There are several approaches to the classification problem. An overview of approaches is provided in Witten and Frank, “Data Mining—Practical Machine Learning Tools and Techniques,” Morgan Kaufman, 2005, incorporated herein by reference. Another discussion is set forth in Hastie et al., “The Elements of Statistical Learning,” Springer, 2001, incorporated herein by reference. It is noted that Denaro and Pezze (see above) purport to have used a logistic regression model to predict fault-proneness based on a selection of up to five of the source metrics. However. Applicant was unable to replicate their purported success with such a model; instead, a naive Bayesian model was used.

The general approach behind a naive Bayesian model is to assume that all of the metrics are independent, and model each metric separately for fault-prone files and non-fault-prone files. Bayes theorem then provides a formula to combine the information from each metric into an overall probability that a file is fault-prone.

To examine a specific example, the SIZE metric was considered, which is simply the number of characters in the source file. It was decided to model all source metrics using a Normal distribution and all Analyzer violation metrics using a Poisson distribution. For the described training data, it was found that the SIZE metric had an average value of 14,461 characters in fault-prone files but only 4,074 in non-fault-prone files. The attached FIG. 2 is a chart 200 setting forth the probability distributions for both types of file.

Intuitively, the chart 200 of FIG. 2 shows that small files are more likely to be non-fault-prone. This continues until the file size reaches around 9,300 characters, at which point it becomes more likely that the file is fault-prone. Bayes Theorem provides a way to formalize this intuition, and additionally to combine the results for multiple metrics.

1.5 Results

The primary result is that it was possible to generate a model that was an effective predictor of fault-proneness. For 11 of the 12 projects, the model predicted fault-proneness with a classification error rate of around 1.5%. For the remaining project (Velocity) the error rate was around 25%.

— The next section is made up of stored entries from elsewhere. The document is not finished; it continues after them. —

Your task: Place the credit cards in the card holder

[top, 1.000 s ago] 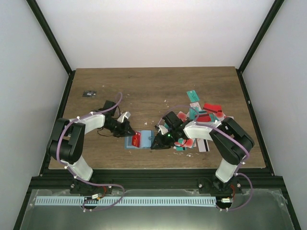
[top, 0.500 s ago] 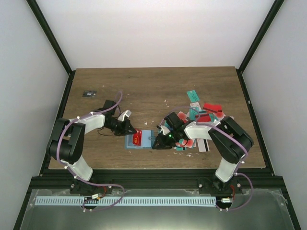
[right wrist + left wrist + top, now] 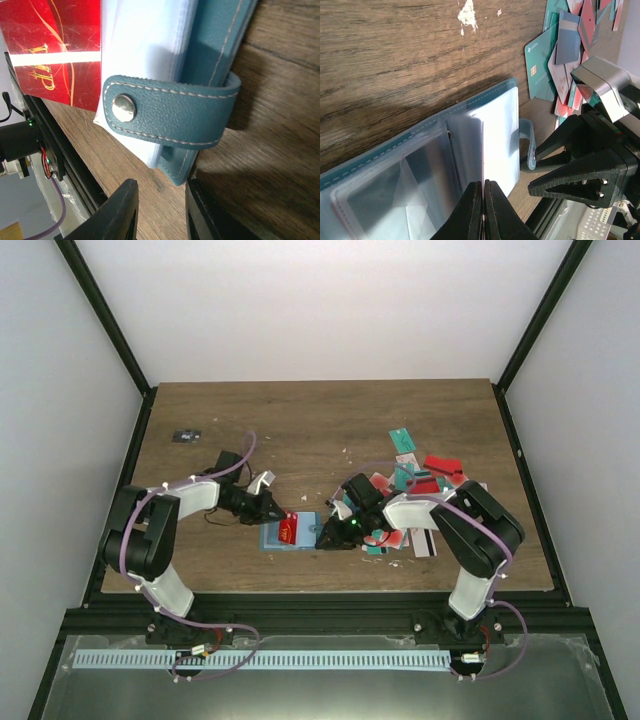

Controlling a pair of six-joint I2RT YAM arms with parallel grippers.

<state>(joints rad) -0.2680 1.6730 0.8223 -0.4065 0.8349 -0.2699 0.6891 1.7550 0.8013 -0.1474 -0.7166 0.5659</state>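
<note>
Card holder [image 3: 215,55]: teal-blue, clear sleeves, snap strap; lies open on the tabletop [image 3: 300,420] between both tools. Left tool [image 3: 483,187] clamped on red credit card [image 3: 55,50], seen edge-on. Right tool [image 3: 161,192]: jaws parted, partly cropped.

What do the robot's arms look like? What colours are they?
The left arm and right arm both have chunky black joints joined by smooth white shells, with a thin purple cable looping along each. The left gripper and right gripper are black, each with two pointy wedge-shaped fingers. A tiny green light glows on the right wrist.
</note>
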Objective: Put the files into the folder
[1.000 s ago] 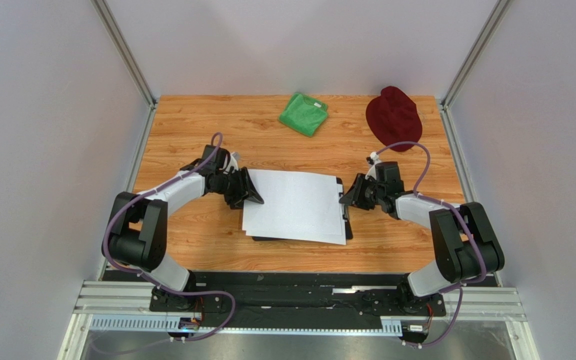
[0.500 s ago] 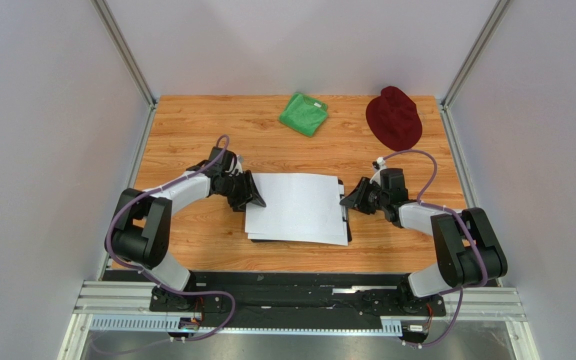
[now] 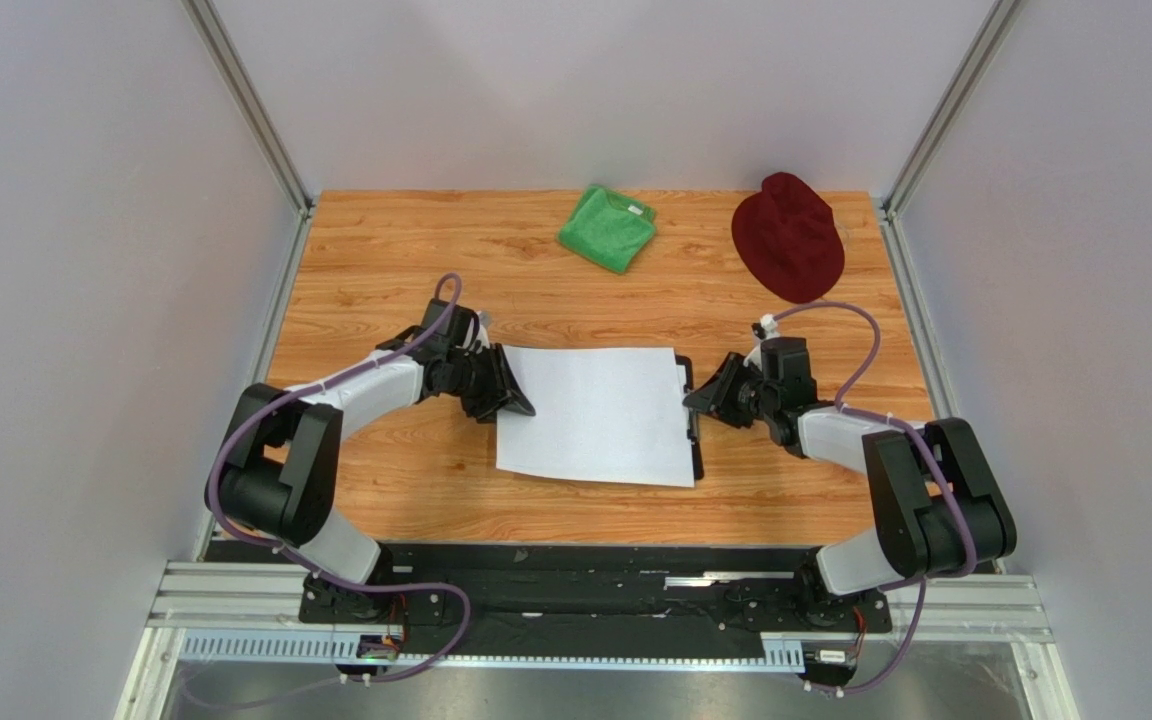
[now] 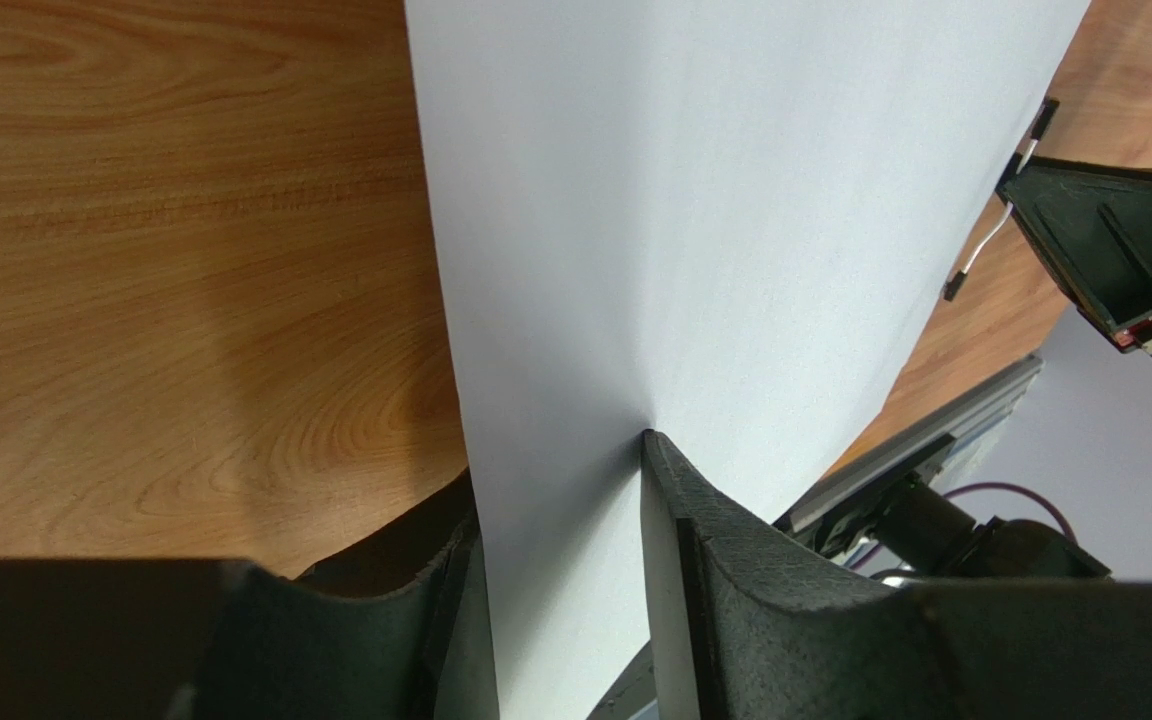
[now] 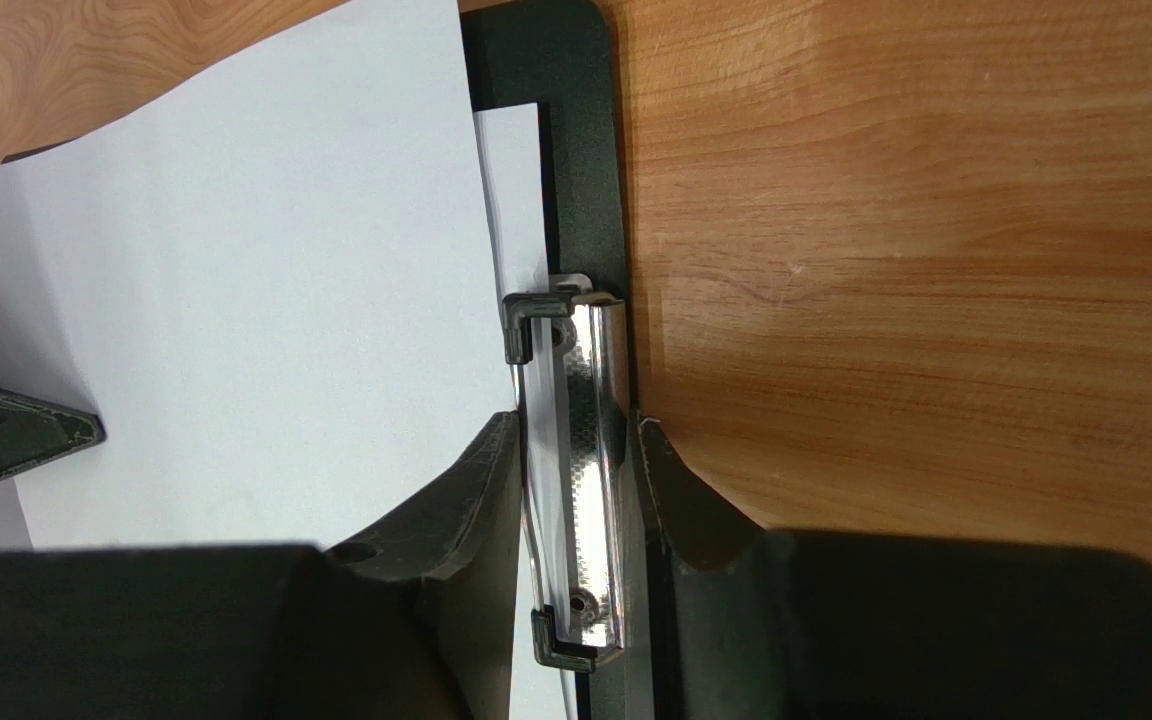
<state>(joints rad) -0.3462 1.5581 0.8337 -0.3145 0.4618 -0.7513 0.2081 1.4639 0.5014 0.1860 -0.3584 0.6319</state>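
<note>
The files [image 3: 597, 416] lay as a neat white stack on top of the folder [image 5: 560, 75], near the middle of the wooden table [image 3: 387, 270]. They covered most of the black board, so that only its right edge and corner showed.

The left gripper [image 4: 560, 495] was pinching the left edge of the stack. In the left wrist view the paper ran straight between its 2 fingers. The right gripper [image 5: 575, 435] was closed across the silver clip [image 5: 590, 360] at the folder's right short edge, with 1 finger touching each side of it.

The top sheet's right edge reached the clip's mouth. I could not tell from the right wrist view whether any of it had passed underneath. A 2nd sheet peeked out just beyond the top one, beside the board's upper corner.

By my reading the task was well along. The papers were squared over the board, and the last step was in hand. What seemed left was to slide the stack under the lifted clip, let the clip bite down, and release both grips.

A green cloth [image 3: 608, 227] and a dark red hat [image 3: 788, 233] sat well apart at the far edge.
</note>
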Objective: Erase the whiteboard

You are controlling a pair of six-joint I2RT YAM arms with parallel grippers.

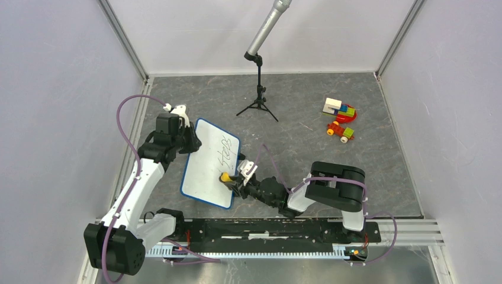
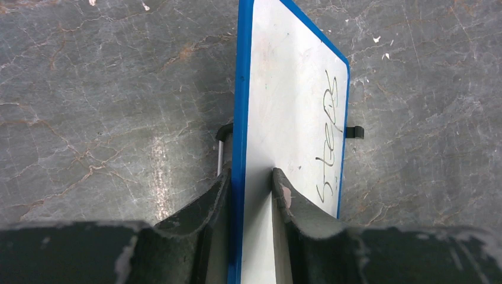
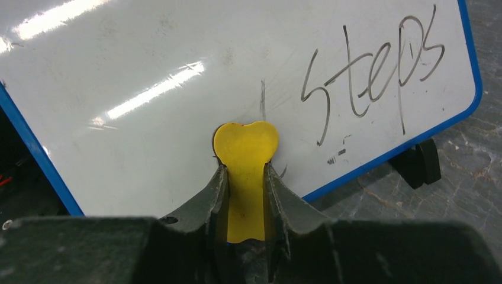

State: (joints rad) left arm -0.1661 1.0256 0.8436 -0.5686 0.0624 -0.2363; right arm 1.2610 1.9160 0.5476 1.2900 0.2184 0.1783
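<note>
The whiteboard [image 1: 207,168] is white with a blue rim and stands tilted on the table, with black handwriting "steps" [image 1: 225,152] near its far right part. My left gripper [image 1: 190,141] is shut on the board's left edge, seen edge-on in the left wrist view [image 2: 248,177]. My right gripper [image 1: 232,180] is shut on a yellow eraser [image 1: 225,177] whose rounded end presses against the board face. In the right wrist view the eraser [image 3: 245,160] touches the whiteboard [image 3: 148,89] just left of and below the writing [image 3: 367,71].
A black tripod with a grey microphone [image 1: 258,89] stands behind the board. Coloured toy blocks [image 1: 340,119] lie at the far right. A black clip [image 3: 423,163] sits at the board's lower edge. Grey walls close in both sides.
</note>
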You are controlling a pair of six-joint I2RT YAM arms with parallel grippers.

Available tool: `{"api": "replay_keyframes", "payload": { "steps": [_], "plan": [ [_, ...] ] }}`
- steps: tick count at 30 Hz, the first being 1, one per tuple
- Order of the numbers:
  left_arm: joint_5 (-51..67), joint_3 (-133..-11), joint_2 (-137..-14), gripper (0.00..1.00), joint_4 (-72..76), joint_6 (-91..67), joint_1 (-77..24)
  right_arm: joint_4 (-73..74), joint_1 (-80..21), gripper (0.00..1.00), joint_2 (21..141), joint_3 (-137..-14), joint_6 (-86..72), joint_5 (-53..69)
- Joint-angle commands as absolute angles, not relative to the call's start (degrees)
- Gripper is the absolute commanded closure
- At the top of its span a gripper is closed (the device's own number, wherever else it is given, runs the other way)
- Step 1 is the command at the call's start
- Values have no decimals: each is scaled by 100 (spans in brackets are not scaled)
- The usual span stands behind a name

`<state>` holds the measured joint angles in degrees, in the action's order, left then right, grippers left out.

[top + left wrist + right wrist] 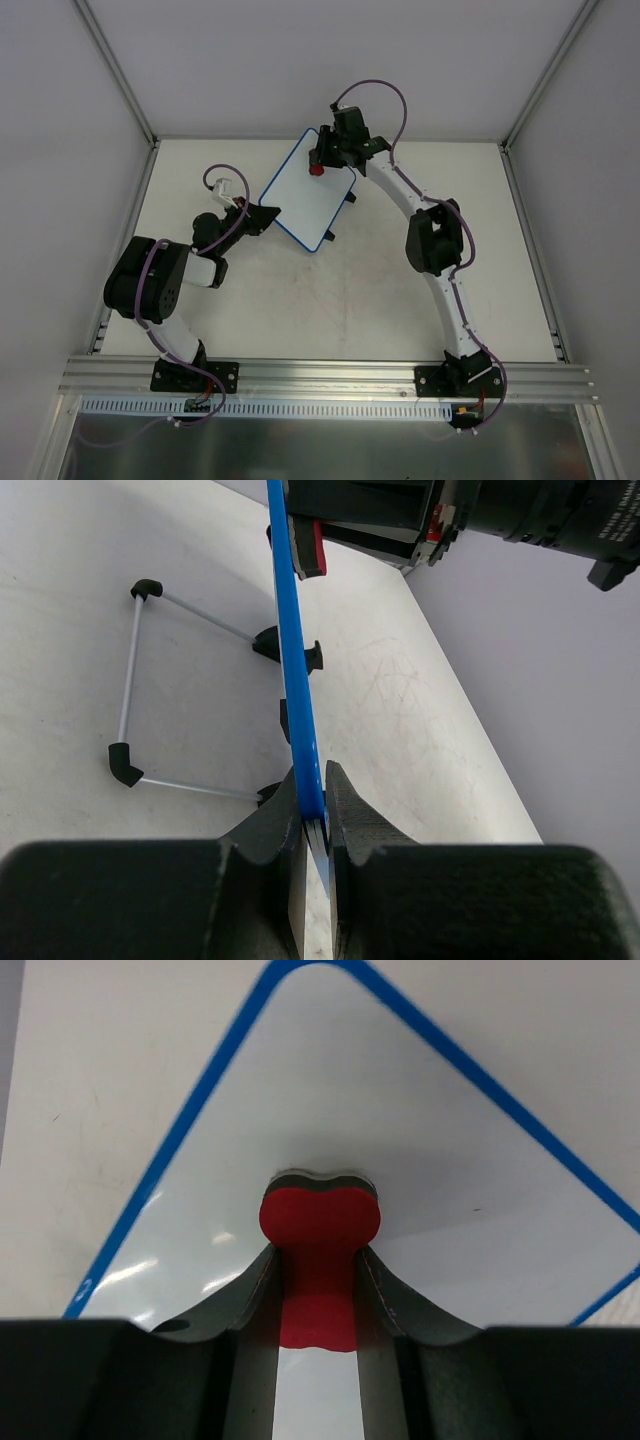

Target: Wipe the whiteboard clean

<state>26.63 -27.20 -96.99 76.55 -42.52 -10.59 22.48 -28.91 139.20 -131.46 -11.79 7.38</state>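
Top external view gives us the small white rectangular whiteboard with a thin blue rim [305, 205] on the matte white table [400, 300], toward its far middle. It is turned like a diamond, one rounded corner toward the far wall, and its two black tabs are on the right-near edge. Its sides look almost equal from above, so we cannot tell its long axis. The left gripper [262, 215] is clamped on the board's left edge; its wrist view shows black fingers [365, 830] pinching the glossy blue rim edge-on, with a thin wire frame with black corner caps [128, 695] beside it. The right gripper [318, 1290] squeezes a red bone-shaped foam eraser [320, 1220], pressed onto the smooth white face.
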Motion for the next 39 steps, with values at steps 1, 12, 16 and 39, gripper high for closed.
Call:
{"api": "replay_keyframes", "payload": {
  "steps": [1,12,16,39],
  "plan": [
    [3806,-2795,-9580,100,9633,-3735,-1433,2074,-3304,100,13518,-13298,-704,1187],
    [4174,-2795,-9545,100,9633,-3534,-1450,1986,-3305,100,13535,-13306,-834,1055],
    [4263,-2804,-9536,100,9633,-3463,-1477,1995,-3051,100,13632,-13254,-1247,1099],
    [4096,-2786,-9562,100,9633,-3472,-1494,1969,-2426,100,13756,-12903,-2049,1442]
  ]
}}
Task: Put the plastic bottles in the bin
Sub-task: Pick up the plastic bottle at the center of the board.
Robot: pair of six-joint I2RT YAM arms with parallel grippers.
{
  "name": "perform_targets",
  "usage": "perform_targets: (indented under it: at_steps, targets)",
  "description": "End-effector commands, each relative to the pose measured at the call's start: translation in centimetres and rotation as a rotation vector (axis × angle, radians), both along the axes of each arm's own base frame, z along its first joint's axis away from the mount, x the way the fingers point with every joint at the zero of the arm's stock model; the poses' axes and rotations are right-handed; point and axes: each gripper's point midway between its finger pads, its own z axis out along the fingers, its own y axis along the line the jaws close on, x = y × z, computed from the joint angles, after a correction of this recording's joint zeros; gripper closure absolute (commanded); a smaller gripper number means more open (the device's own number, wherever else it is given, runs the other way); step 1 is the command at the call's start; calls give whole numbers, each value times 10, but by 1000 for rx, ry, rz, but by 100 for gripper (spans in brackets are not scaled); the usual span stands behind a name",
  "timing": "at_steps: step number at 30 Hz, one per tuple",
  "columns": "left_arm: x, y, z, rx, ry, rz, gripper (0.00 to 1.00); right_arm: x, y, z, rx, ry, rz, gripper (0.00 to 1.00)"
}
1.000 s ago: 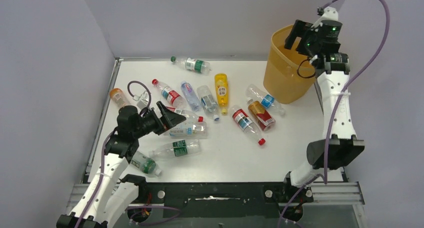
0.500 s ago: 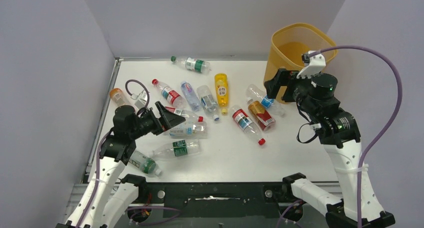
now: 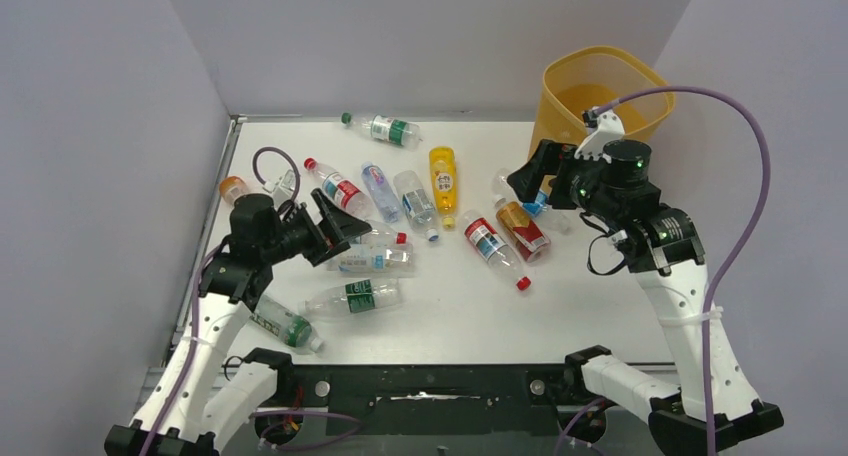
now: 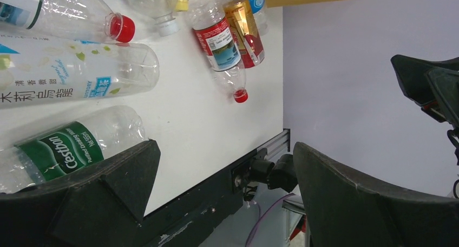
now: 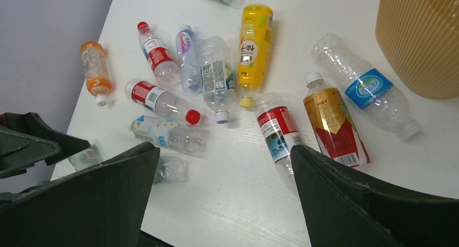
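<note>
Progress check: roughly thirteen plastic bottles (image 3: 415, 198) lie on the desk (image 3: 560, 306), all outside the bin (image 3: 600, 86). From above, the part of the bin's inside that I can see shows no bottle. Its bottom is hidden, so I cannot say what has gone in. Judgement: most of the job is left.

My right pincer (image 5: 224, 149) hangs spread and empty just beside the bin, above the blue-banded clear bottle (image 5: 368, 90) and the gold-and-red bottle (image 5: 333, 125), the two nearest the bin. My left pincer (image 4: 225, 149) is also spread with nothing between its fingers. It is well apart from the bin, above the cluster that holds the green-labelled bottle (image 4: 59, 149). The small orange bottle (image 5: 94, 68) is among the farthest from the bin.

Materials:
- Bottles — thin clear walls, several dented or crinkled, with glossy wrap labels and small ridged caps in red, white, yellow and blue. The bodies are round, so I judge they will roll and give under a squeeze.
- The yellow bottle (image 5: 253, 46) looks smoother and less see-through.
- Bin — translucent yellow-orange with a finely ribbed wall, tapering downward from a rounded-square rim. It looks stiff.
- Desk: white and matte, with a faint grain.
</note>
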Motion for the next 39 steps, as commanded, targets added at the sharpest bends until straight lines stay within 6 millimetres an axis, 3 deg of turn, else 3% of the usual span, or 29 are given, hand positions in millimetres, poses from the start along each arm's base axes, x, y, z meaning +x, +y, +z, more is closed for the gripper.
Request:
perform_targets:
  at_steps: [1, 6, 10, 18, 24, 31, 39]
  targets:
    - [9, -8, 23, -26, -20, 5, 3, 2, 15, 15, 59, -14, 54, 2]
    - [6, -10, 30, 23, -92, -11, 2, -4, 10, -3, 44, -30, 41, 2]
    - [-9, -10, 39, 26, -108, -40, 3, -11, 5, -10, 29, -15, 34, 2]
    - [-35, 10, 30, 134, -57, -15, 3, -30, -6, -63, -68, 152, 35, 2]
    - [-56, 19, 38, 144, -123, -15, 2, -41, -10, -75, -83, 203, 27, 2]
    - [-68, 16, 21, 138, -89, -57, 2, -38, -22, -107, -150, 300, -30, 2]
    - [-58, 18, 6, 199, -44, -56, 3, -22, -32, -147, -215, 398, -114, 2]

Secondly, the assumptions behind the Bayesian model were tested using a Lilliefors test for the normally distributed metrics and a standard chi-squared test for the Poisson distributed metrics. The distributions were found to be a reasonable fit at a 95% confidence level for many of the metrics.

Among the source metrics, the most effective predictors were as shown in the table 300 set forth in FIG. 3. Among the analyzer metrics, the most effective predictors were as shown in the table 400 set forth in FIG. 4.

In all cases, larger values of the metrics indicate fault-proneness. Some of the analyzer metrics were not useful predictors simply because they did not occur in the training data. A richer set of training data should lead to an even better model. It is noted that the Applicant ran the model on a number of open-source projects and the results generally matched the Applicant\'s expectations, with projects known for their quality scoring high, and others scoring lower.

This work can be expanded in various directions. Among others, it is noted that the current model uses absolute metrics, which are all somewhat influenced by the file\'s size. Thus, one could construct a model that uses metrics scaled by the file size (i.e., number of violations per line of code rather than just number of violations), and the Applicant has tested such models as well.

1.6 Overall Methods in Accordance with the Invention

Referring now to FIGS. 5, 6, and 7, the noted drawings are flowcharts of exemplary methods, in accordance with one practice of the invention, for identifying fault-prone files (FIG. 5), building/training the model (FIG. 6) and computing the index score for a project (FIG. 7), respectively.

As shown in FIG. 5 and also as discussed above, a method 500 of identifying fault-prone files in accordance with the present invention comprises the following:

501: Read details of each checkin between the analysis start and end dates from the source code control system (as noted above, the use of a source code control system is a common feature of many software development environments).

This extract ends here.